### What you need to do
Which lines mention "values"? Show each one from the listing.

────────────────────────────────────────

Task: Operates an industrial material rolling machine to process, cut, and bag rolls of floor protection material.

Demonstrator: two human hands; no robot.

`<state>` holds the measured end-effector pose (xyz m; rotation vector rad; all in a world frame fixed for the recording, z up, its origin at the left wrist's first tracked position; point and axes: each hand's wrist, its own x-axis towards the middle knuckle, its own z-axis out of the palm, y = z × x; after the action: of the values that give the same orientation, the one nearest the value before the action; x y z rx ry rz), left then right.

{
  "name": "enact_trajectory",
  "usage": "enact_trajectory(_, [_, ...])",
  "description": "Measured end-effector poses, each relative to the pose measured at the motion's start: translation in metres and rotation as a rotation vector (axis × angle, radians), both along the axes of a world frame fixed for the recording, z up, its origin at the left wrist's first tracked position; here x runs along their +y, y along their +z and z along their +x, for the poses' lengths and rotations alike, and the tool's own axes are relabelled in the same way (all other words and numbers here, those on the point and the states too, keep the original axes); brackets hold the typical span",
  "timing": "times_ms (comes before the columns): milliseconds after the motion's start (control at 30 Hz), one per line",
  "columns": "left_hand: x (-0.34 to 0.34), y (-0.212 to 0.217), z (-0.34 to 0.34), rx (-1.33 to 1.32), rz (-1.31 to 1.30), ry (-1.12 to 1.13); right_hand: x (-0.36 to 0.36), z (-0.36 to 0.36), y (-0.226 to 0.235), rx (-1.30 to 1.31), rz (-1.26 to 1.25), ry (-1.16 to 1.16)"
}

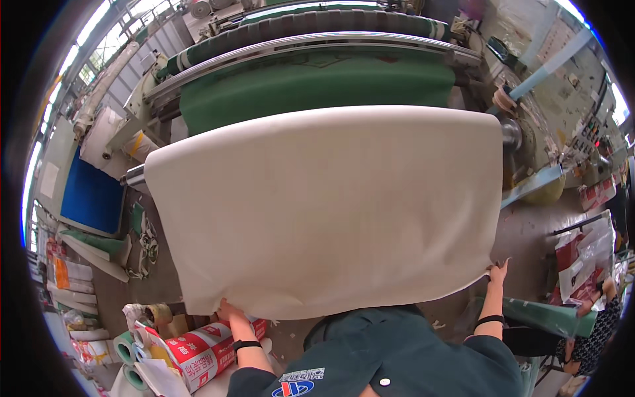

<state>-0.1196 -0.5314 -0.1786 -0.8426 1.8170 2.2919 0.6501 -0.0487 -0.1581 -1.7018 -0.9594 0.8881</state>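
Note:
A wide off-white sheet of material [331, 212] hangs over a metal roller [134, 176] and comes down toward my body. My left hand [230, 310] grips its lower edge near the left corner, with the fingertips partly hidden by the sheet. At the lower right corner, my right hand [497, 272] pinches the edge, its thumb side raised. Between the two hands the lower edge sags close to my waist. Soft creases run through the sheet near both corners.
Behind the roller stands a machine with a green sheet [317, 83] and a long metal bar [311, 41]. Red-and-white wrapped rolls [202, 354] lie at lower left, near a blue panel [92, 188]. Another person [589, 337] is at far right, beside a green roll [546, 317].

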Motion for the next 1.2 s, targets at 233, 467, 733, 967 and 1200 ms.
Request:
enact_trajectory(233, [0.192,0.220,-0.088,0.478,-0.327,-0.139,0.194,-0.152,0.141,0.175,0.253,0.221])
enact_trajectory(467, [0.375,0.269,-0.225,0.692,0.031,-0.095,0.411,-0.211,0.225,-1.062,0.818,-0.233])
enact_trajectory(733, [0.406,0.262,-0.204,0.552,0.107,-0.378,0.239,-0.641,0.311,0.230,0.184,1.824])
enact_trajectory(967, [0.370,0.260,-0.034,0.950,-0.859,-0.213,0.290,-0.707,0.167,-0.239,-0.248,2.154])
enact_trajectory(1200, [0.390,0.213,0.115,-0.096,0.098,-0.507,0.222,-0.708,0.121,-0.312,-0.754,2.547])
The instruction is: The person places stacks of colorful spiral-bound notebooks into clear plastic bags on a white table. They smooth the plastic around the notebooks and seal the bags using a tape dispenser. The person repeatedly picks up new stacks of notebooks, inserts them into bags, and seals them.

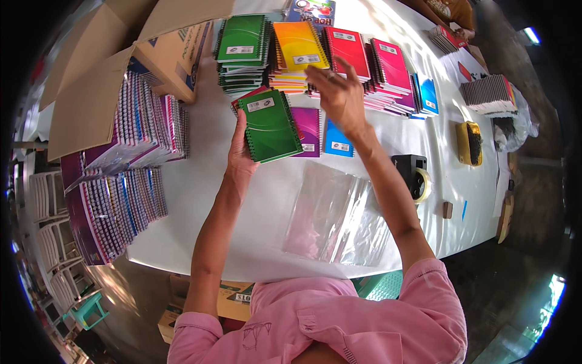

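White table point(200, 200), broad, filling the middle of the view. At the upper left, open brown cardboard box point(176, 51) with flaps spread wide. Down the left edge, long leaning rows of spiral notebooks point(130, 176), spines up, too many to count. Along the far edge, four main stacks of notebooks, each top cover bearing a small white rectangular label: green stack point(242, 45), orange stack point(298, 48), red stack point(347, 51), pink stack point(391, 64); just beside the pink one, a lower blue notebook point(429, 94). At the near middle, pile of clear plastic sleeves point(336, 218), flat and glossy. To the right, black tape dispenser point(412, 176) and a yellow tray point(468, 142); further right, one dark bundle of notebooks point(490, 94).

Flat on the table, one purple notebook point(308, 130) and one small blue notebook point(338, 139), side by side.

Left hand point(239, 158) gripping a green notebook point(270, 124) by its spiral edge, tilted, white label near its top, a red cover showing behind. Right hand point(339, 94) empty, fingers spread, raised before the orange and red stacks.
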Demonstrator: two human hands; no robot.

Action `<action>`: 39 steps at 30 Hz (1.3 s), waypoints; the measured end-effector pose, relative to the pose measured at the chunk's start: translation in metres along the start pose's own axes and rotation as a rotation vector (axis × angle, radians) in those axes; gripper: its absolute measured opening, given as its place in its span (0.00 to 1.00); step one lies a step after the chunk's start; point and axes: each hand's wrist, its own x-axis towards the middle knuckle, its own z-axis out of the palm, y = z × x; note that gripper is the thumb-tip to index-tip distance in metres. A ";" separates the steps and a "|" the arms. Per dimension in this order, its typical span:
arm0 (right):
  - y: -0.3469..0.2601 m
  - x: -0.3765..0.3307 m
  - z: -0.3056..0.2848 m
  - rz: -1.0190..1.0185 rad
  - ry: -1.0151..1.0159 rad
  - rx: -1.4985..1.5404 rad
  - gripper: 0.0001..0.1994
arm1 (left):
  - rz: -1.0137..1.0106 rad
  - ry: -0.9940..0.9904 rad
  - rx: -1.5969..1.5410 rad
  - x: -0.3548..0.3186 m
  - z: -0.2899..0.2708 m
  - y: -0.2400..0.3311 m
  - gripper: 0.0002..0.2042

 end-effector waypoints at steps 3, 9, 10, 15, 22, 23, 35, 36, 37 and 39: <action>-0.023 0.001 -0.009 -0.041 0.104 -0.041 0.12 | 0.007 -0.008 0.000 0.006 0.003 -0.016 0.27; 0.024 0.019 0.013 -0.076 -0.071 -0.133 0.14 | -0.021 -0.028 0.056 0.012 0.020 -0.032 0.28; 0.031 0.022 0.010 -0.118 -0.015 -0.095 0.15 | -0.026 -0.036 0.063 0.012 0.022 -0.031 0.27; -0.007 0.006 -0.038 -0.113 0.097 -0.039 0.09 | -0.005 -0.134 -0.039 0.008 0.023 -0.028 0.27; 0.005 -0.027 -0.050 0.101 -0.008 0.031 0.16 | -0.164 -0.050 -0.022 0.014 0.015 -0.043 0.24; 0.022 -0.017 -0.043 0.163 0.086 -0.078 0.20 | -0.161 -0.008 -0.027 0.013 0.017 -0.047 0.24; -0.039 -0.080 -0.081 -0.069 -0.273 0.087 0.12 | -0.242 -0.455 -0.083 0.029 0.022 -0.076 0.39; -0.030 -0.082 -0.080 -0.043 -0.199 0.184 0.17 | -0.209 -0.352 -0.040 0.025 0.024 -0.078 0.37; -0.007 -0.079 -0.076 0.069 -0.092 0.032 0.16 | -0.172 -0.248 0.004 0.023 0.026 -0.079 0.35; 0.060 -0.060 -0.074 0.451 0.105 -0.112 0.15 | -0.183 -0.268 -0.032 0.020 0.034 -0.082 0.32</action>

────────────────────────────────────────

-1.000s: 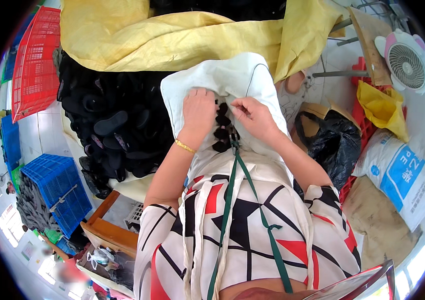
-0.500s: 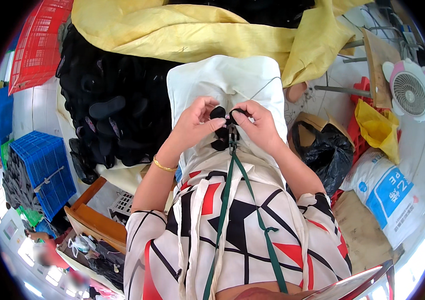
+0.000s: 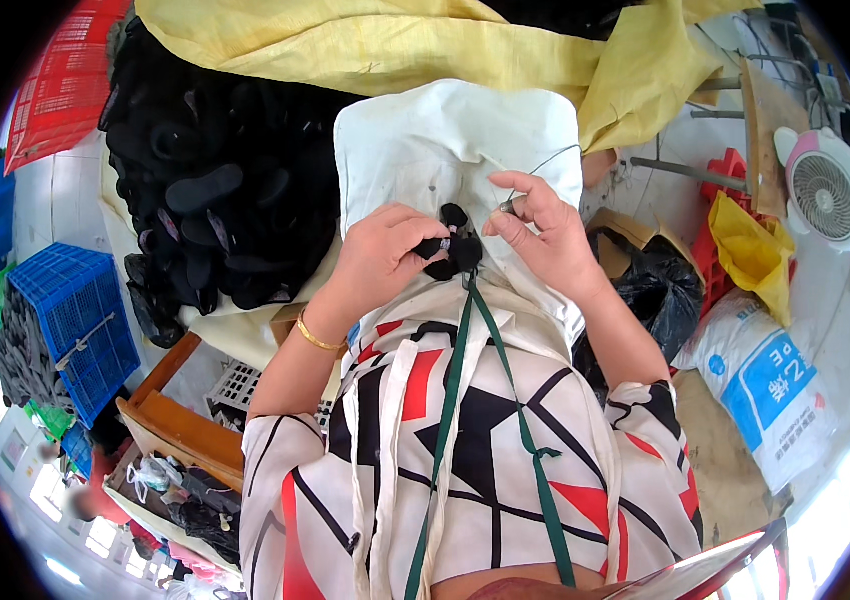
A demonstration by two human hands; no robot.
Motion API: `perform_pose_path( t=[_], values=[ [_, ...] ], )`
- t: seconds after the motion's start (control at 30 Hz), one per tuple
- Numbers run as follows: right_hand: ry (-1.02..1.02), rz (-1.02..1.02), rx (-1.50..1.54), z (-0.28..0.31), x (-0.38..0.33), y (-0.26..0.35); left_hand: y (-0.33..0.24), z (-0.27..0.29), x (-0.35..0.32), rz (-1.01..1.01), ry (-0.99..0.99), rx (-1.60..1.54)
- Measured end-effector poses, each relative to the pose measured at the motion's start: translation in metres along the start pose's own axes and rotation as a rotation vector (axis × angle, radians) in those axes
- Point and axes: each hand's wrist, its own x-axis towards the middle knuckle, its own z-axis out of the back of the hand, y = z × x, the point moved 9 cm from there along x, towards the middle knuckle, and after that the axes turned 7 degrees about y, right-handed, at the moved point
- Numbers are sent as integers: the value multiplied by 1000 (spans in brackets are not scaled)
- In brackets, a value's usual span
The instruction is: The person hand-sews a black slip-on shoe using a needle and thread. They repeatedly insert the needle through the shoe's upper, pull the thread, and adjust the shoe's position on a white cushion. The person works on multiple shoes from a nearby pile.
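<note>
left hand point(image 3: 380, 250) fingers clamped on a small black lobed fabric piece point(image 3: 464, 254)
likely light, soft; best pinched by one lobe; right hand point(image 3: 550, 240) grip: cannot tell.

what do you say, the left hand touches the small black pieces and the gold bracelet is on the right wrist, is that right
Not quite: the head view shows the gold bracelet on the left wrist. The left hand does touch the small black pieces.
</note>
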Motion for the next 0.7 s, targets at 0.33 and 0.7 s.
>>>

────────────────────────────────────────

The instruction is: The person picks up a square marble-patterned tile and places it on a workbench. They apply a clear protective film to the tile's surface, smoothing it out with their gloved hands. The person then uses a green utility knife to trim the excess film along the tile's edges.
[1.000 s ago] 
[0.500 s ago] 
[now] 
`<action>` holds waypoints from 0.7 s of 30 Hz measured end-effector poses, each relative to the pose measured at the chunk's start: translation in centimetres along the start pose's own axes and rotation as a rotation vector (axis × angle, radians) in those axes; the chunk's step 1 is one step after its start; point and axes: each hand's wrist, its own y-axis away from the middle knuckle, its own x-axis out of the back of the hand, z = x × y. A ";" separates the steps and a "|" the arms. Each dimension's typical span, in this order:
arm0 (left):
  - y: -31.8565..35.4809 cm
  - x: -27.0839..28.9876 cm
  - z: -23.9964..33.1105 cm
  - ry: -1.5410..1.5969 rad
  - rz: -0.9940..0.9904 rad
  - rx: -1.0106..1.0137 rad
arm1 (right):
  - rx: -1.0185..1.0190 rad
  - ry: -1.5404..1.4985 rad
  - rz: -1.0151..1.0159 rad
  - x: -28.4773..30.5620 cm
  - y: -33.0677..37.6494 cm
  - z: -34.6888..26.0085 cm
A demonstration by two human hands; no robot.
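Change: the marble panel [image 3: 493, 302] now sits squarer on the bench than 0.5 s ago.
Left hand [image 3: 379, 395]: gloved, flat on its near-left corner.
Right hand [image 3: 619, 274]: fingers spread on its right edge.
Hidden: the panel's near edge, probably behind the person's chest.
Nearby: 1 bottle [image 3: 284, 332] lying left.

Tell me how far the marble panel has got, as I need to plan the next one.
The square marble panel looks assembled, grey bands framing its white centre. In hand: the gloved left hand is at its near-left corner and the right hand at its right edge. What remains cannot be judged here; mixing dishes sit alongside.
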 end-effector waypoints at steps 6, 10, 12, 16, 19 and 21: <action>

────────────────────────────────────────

### Task answer
`<state>` holds the measured end-effector pose (xyz m; rotation vector rad; all in a world frame fixed for the recording, z up, its origin at the left wrist's first tracked position; point and axes: each hand's wrist, its own x-axis towards the middle knuckle, its own z-axis out of the palm, y = z × x; after the action: of the values that give the same orientation, the one nearest the value before the action; x y z rx ry rz), left then right.
Motion API: `perform_pose_path( t=[_], values=[ [_, ...] ], )`

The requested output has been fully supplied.